What you are asked to do »
Repeat the data exactly as given below, dropping every picture.

Dataset extract »
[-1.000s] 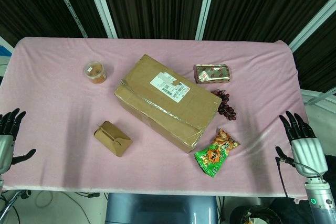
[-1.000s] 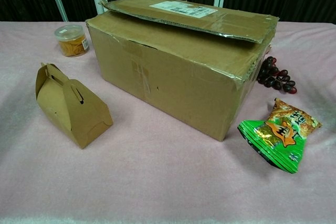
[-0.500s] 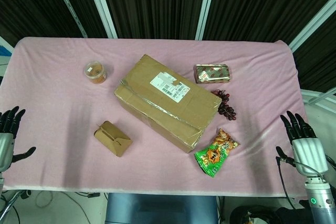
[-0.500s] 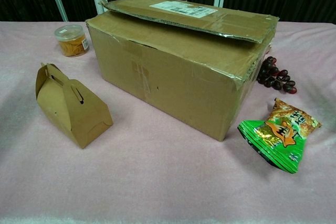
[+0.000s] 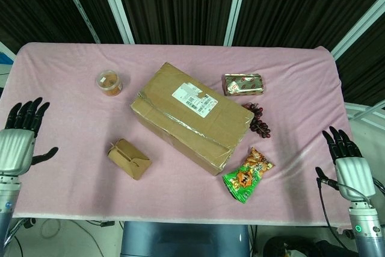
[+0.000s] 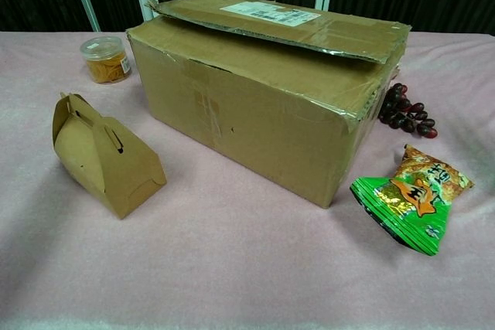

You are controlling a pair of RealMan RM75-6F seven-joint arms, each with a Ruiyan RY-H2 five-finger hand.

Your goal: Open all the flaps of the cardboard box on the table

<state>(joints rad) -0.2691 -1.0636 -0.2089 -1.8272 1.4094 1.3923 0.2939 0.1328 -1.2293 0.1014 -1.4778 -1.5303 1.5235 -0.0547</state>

Your solution »
[-1.000s] 
[-1.000s] 
[-0.500s] 
[-0.500s] 
[+0.000s] 
[+0.000s] 

You are controlling a pair of RealMan RM75-6F seven-joint arms, each with a Ruiyan RY-H2 five-finger hand.

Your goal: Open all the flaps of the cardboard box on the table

<state>(joints rad) -0.2691 -1.0636 -0.2089 -1.8272 1.4094 1.3923 0.2939 0.1328 -1.2293 0.1014 -1.4778 -1.5303 1.5235 -0.0547</state>

The answer given here is complete.